[rabbitmq-discuss] millions of unack'd messages in a day-- disk store instead of ram?

Sun May 10 13:02:52 BST 2009

Hi Brian,

On Fri, May 08, 2009 at 10:41:07AM -0700, Brian Sullivan wrote:
>> [snip] Beware though that the broker you are using could have internal
>> messages timeout on it - this was fixed in bug 20546 which is in our
>> "default" development branch, not the stable "v1_5" branch. As such,  
>> you
>> may see messages coming out of the broker which indicate strange  
>> timeouts
>> occurred. [snip]
>
> Would this timeout error you mention possibly be the reason I have seen 
> this error crop up once every few days?  If so, do you know when the fix 
> will make it to the stable branch?
>
> =INFO REPORT==== 1-May-2009::16:29:00 ===
> starting TCP connection <0.17070.115> from 10.0.4.56:51169
>
> =ERROR REPORT==== 1-May-2009::19:09:53 ===
> connection <0.17070.115> (running), channel 1 - error:
> {{timeout,{gen_server,call,[<0.17078.115>,stat]}},

Yep. That is a synchronous call within rabbit timing out. By default the
OTP platform sets these timeouts to be 5 seconds. When a machine is very
heavily loaded, it's very possible for calls to take more than 5 seconds
to complete. We have changed all the timeouts to 'infinity' now because
doing so allows rabbit to continue to operate successfully in heavily
loaded situations and also because we don't think there's any value in
trying to catch such timeout errors - it's not like there's something
other than retrying that we could do when a timeout like this occurs, thus
it's better to just remove the timeout completely.
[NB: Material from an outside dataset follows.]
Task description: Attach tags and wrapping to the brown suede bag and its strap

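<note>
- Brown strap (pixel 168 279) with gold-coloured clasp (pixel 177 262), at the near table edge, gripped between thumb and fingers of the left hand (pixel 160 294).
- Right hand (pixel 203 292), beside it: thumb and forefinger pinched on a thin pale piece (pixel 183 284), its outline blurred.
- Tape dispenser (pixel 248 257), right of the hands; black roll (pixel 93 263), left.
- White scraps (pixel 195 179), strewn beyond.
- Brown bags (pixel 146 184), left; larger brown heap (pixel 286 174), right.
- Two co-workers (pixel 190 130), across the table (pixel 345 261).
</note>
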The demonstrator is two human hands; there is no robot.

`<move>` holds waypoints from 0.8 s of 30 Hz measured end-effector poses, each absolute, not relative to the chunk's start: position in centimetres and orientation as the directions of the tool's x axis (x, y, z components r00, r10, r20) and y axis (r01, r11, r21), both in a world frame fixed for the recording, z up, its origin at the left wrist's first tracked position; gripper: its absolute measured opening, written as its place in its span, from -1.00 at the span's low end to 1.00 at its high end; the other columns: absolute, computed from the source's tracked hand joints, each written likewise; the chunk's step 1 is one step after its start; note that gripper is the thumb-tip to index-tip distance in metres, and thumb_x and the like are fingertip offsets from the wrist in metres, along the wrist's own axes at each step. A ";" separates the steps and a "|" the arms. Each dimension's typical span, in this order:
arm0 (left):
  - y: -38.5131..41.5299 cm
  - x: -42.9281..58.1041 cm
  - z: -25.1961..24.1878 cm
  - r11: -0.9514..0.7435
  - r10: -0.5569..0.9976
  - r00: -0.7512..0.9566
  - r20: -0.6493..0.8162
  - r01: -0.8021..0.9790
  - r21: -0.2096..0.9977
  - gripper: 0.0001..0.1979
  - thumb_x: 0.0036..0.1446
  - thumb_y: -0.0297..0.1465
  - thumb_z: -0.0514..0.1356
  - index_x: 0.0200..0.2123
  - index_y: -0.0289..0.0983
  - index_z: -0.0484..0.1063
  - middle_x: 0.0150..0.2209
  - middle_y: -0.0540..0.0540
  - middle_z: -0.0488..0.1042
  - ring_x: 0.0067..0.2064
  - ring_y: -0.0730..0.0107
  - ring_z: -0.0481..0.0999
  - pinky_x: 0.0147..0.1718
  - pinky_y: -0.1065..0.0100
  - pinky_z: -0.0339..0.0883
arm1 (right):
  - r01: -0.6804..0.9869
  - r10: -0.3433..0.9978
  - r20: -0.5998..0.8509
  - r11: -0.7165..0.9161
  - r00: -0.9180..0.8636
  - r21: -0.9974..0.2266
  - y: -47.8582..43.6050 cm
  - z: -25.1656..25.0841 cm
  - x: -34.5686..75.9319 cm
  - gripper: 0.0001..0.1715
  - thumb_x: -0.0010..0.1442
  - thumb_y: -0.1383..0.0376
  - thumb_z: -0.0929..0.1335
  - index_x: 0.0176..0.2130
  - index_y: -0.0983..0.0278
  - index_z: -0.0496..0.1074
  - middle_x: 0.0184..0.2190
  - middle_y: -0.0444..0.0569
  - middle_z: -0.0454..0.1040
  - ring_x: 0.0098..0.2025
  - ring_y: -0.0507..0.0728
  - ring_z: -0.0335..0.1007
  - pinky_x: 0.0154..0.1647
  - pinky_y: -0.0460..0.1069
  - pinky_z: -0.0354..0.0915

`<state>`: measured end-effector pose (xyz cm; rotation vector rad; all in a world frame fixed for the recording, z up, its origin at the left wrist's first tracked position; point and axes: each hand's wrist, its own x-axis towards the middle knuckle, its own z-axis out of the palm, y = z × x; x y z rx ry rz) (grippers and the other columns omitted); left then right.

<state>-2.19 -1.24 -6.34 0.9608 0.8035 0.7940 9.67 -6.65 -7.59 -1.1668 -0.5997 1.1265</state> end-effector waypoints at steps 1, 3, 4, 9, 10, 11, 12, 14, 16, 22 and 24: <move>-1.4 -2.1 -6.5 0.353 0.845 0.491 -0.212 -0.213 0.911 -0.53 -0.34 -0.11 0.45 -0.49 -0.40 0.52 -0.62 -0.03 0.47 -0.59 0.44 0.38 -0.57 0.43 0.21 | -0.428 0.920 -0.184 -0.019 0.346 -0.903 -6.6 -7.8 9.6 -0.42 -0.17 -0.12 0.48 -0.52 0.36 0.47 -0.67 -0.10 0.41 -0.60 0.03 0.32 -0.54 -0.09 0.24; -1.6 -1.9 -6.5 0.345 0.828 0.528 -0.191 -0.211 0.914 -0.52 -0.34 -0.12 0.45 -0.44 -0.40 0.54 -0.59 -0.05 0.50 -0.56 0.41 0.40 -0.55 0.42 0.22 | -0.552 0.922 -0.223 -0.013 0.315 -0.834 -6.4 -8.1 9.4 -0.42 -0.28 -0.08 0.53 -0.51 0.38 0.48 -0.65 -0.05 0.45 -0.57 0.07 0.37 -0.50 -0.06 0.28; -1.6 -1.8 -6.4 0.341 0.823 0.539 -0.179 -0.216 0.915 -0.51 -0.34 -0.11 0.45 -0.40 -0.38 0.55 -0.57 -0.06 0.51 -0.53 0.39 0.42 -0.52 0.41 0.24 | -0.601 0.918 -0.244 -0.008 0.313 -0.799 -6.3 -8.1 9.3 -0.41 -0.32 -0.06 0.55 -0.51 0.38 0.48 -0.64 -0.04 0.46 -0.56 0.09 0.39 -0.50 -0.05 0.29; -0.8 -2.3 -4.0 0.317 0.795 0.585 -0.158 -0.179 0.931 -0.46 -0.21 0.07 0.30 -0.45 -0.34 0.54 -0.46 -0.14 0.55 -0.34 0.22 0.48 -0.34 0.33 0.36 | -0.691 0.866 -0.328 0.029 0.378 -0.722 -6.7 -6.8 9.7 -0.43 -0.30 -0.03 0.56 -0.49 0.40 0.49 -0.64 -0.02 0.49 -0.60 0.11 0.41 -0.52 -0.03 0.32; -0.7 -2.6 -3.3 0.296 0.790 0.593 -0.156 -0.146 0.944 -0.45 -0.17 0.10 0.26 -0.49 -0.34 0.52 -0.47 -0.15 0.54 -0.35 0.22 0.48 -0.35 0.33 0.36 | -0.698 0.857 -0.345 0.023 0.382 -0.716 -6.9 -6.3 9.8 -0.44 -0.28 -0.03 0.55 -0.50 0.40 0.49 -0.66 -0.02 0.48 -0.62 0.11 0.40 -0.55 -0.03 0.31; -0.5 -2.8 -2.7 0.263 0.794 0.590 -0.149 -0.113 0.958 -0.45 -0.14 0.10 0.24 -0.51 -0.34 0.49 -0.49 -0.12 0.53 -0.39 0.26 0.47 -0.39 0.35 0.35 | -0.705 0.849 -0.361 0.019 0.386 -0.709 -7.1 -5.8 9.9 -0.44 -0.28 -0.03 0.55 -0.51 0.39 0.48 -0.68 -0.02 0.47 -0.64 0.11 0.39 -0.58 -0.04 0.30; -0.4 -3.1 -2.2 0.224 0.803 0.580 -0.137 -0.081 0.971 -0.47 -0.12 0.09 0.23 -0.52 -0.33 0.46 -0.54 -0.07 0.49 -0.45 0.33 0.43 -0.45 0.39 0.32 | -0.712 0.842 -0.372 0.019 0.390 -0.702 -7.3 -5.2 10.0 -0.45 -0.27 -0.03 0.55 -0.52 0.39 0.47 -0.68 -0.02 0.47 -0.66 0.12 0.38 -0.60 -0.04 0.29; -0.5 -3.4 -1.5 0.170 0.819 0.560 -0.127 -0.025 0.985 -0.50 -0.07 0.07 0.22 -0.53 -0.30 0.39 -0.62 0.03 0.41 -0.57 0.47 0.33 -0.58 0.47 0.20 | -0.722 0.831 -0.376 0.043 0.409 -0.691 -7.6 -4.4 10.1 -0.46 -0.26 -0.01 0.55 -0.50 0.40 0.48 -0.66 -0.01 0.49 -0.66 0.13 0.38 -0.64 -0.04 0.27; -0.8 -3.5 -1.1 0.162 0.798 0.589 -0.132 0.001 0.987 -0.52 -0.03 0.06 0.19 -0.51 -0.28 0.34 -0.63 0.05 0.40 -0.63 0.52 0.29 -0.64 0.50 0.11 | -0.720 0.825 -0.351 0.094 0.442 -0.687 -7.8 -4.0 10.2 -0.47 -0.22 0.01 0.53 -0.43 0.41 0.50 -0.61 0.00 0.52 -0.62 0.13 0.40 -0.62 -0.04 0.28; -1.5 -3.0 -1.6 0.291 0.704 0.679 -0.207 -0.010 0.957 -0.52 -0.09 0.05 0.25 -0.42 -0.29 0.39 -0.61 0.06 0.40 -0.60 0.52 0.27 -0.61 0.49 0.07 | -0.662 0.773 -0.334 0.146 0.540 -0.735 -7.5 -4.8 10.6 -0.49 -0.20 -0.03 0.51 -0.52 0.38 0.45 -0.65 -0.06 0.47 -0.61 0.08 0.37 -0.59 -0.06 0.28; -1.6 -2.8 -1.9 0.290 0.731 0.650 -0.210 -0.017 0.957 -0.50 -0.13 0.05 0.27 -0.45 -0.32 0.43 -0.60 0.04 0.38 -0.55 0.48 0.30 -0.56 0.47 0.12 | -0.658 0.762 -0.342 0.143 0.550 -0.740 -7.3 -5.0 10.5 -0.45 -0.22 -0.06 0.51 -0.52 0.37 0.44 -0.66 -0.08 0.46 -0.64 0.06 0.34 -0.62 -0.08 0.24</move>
I'd be interested to know if there are any specific circumstances which
cause your broker to emit these timeout errors.

Wrt these changes landing in a stable branch, it's very unlikely they'll
hit in 1.5. They will, I suspect, be in 1.6, but we don't have a timetable
as to when we're planning on forking that. Sorry I can't help more.

Matthew